Textbooks/References:

The class mainly focuses on the original lecture notes. Therefore, the course has no specific textbook although there are many useful references (marked with recommended) and manuals to assist your programming and literature-survey work. Note that some of the following references start with an abbreviation that is used to indicate chapters referred in our course schedule.
  1. Parallel Programming
  2. Grid and Cloud
  3. OpenMP
  4. MPI
  5. MapReduce

Policies:

Although post-lecture laboratory work can be done in collaboration, all programming assignments 1 through to 4 are to be done independently. Any collaboration of work will result in severe penalty. You may discuss the problem statement and any clarification with each other, but any actual work to be turned in must be done without collaboration.

Any homework is due at the beginning of class on the due date. The submission may be postponed only in emergencies such as accidents, sickness, sudden business trips, and family emergencies, in which case you may turn in your homework late with a written proof. No make-up exams will be given except under exceptional circumstances. Barring emergencies, I must be informed before the exam.
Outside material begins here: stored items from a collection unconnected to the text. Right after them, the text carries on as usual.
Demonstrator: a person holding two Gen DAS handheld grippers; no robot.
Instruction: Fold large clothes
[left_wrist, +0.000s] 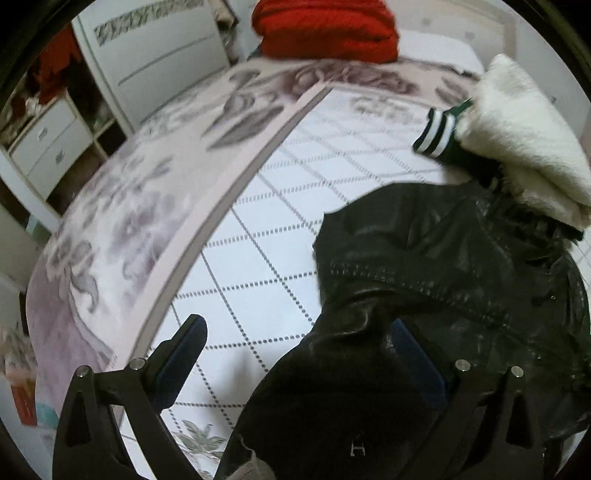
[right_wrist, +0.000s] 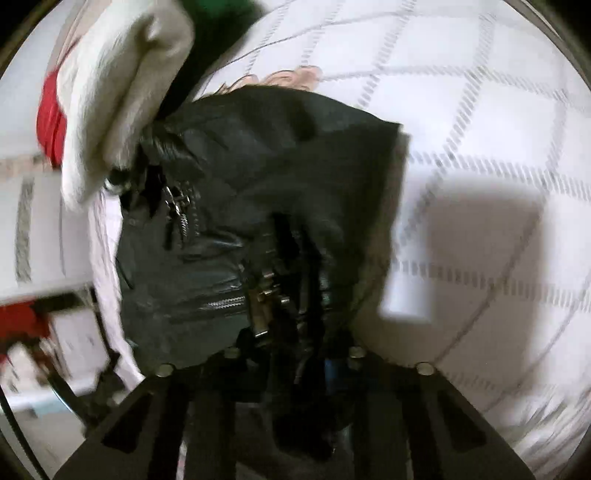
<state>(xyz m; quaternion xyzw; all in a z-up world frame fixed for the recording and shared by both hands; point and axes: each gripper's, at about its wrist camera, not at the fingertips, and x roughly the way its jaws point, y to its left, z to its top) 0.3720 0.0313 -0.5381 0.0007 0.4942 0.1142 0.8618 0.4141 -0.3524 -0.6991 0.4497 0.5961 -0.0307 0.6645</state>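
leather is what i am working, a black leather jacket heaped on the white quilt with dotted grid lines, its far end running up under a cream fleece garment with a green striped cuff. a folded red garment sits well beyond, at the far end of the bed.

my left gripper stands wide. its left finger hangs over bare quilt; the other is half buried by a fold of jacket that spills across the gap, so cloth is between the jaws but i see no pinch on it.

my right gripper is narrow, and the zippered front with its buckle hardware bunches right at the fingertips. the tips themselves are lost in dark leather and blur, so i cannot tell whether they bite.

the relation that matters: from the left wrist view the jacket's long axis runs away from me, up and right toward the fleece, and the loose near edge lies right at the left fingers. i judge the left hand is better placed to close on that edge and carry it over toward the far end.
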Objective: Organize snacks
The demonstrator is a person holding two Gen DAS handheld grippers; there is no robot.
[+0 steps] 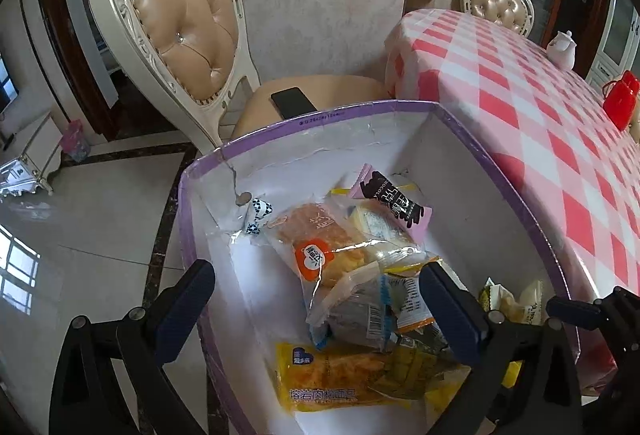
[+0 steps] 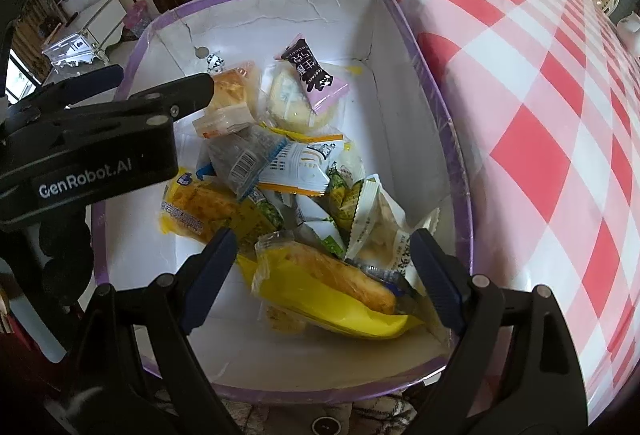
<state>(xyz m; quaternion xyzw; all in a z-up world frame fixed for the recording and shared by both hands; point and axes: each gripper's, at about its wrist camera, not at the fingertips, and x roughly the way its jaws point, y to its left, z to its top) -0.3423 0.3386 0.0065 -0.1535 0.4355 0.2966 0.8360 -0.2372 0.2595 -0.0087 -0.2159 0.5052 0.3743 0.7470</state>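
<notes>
Both claws spread and empty over purple-rimmed box [image 2: 404, 19]: left claw [image 1: 316, 299], right claw [image 2: 324, 271]. Deposit step apparently finished; wrapped snacks [image 2: 280, 171] heaped inside. Next: withdrawal and a further packet, none visible outside.

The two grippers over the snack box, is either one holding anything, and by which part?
Nothing is held: left gripper and right gripper both hang open above the snack packets in the box.

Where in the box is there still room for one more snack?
The box has bare white floor along its left wall, beside the yellow bread packet, and at the far right corner behind the pink chocolate packet. The middle and near right are piled with snacks.
</notes>
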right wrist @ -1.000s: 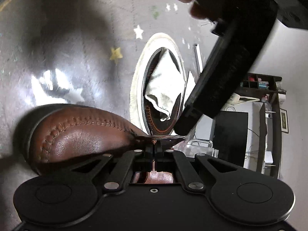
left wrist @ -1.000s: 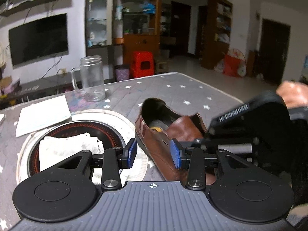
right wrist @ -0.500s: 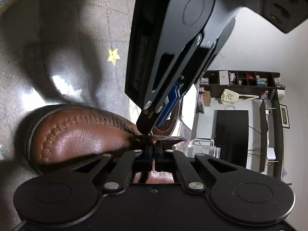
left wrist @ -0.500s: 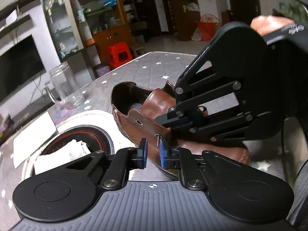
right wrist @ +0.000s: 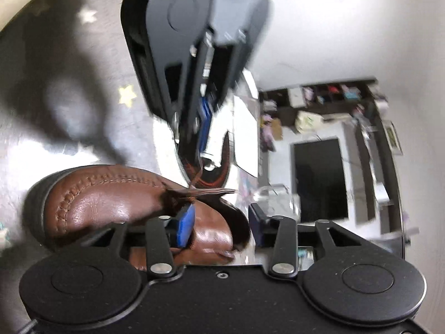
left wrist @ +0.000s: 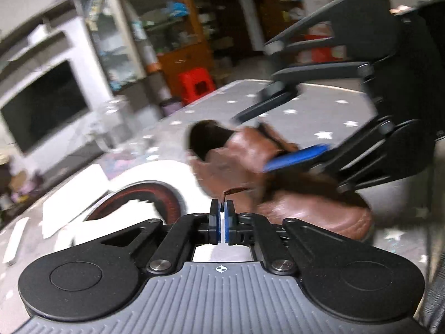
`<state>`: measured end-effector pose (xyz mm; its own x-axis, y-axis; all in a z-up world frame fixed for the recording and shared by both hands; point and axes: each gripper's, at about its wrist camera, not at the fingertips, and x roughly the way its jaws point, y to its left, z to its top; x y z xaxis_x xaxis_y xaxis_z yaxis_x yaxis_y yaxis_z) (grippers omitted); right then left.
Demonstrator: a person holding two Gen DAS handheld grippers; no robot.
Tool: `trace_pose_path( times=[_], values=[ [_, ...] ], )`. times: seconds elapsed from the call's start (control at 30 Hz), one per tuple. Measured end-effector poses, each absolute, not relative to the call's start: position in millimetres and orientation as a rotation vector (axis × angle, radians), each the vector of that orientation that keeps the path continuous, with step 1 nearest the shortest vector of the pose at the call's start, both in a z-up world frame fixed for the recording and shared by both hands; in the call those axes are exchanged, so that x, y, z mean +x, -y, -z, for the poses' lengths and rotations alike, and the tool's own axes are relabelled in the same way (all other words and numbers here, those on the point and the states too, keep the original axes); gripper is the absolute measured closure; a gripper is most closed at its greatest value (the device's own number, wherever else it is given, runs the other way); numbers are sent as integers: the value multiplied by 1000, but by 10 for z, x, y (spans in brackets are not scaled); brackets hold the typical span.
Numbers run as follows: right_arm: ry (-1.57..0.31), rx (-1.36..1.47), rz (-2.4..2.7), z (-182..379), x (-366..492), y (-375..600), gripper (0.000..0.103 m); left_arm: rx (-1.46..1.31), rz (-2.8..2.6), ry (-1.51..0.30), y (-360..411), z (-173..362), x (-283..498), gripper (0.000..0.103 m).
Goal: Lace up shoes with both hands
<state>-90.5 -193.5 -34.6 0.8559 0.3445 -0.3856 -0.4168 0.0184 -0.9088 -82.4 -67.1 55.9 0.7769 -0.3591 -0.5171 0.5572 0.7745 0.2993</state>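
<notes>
Left wrist view: brown shoe (left wrist: pixel 292 189) lies lengthwise, toe nearest the camera.

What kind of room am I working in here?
Likely a home living room: a TV on the wall, a glass-fronted cabinet of household clutter, a red stool, and a star-print table holding the shoe.

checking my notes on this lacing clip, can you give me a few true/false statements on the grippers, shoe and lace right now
1. The left gripper is shut on the lace tip. True.
2. The right gripper is clamped on the shoe's flap. False: its jaws stand apart, straddling the tongue of the brown shoe.
3. The shoe sits inside the round burner. False: it lies beside it on the star-patterned table.
4. A white cloth lies on the burner. True.
</notes>
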Motion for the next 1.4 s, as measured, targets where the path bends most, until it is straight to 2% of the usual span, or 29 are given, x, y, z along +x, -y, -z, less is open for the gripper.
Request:
trace_pose_path(
  times=[0.2,0.37,0.57,0.87,1.4],
  values=[
    [-174,-1243,-534,250,-991,2077,57,448,320,-401,366,-729,-933,100],
    [-281,-1090,-560,294,-1050,2121,57,474,254,-366,453,-709,-1021,100],
    [-330,-1089,-558,394,-1138,2065,57,459,84,-274,469,-879,-1119,100],
    [-329,-1046,-553,416,-1137,2122,57,368,1,-286,15,-1192,-1098,100],
    [-322,-827,-573,72,-965,2093,57,398,102,-182,215,-1435,-1372,100]
  ],
)
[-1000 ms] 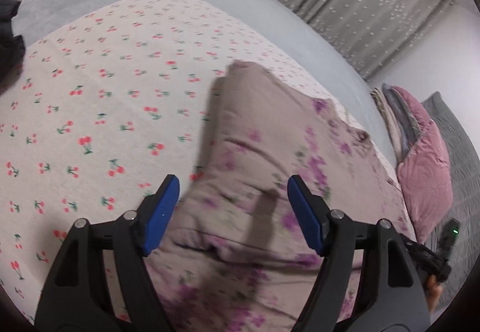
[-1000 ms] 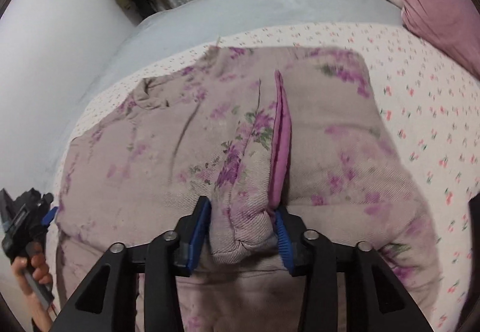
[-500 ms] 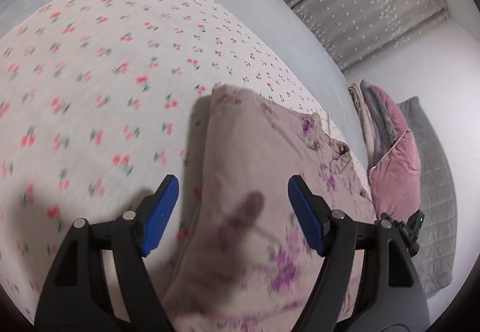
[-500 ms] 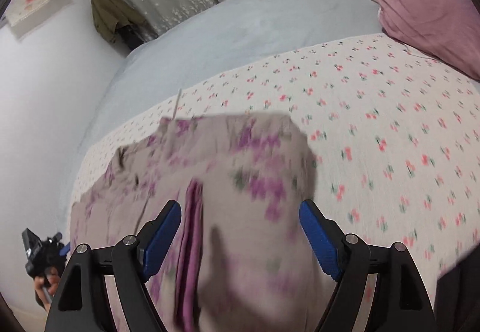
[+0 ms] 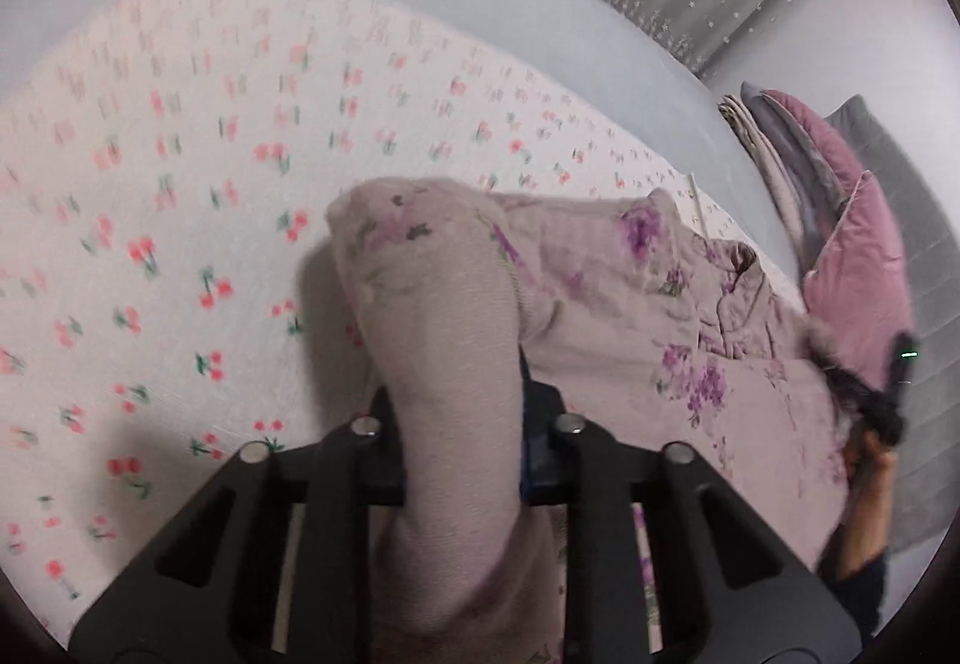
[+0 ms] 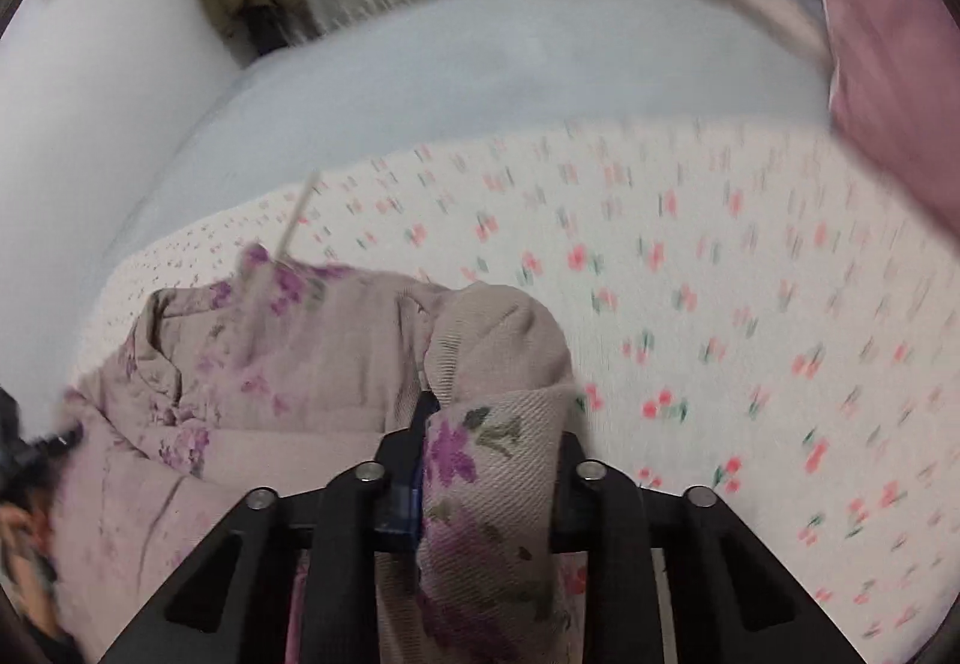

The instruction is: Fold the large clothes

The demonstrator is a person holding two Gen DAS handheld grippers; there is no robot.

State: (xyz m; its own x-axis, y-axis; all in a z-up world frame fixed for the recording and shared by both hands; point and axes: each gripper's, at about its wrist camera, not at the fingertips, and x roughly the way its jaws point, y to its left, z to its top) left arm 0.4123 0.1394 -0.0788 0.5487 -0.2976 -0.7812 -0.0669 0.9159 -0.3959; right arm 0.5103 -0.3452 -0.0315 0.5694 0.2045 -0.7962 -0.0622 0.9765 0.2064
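Fingers of both grippers, left (image 5: 461,424) and right (image 6: 489,460), clamp the floral garment (image 5: 630,304); no writing legible.

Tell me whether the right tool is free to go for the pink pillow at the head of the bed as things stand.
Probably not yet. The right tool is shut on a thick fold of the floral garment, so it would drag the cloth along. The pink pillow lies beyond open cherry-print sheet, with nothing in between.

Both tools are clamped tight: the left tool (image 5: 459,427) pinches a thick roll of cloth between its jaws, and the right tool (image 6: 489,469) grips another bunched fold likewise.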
To request academic accommodations due to a disability, please contact Disability Resources for Services (DRS) in UW1-175, (email: drs@uwb.edu, TDD: 425-352-5303, and FAX: 425-352-5381). If you have a documented disability on file with the DSS office, please have your DRS counselor contact me and we can discuss accommodations.

Course Goals:

The overall goal of CSS 534, "Parallel Programming in Grid and Cloud" includes:

Programming Assignments:

Four programming assignments are given. Please read assignment.html to understand the environment you use for assignments and the submission/grading procedures. You will submit only a soft copy to CollectIt for Homework.

Laboratory Work:

For the first five weeks, we are planning to have post-lecture laboratory sessions that allow you to get familiar with tools such as OpenMP, MPI, MapReduce, and MASS so as to start each programming assignment smoothly. For each laboratory session, we will move from the classroom to the UW1-320 Linux laboratory where you may work together or independently on each programming exercise. Each student must independently turn in the source code and execution results to CollectIt for Lab.

Group Discussions:

The first five weeks will also have post-lecture group discussions where you will form a team of 3 or 4 students, discuss about given topics, and present the discussions in the classroom.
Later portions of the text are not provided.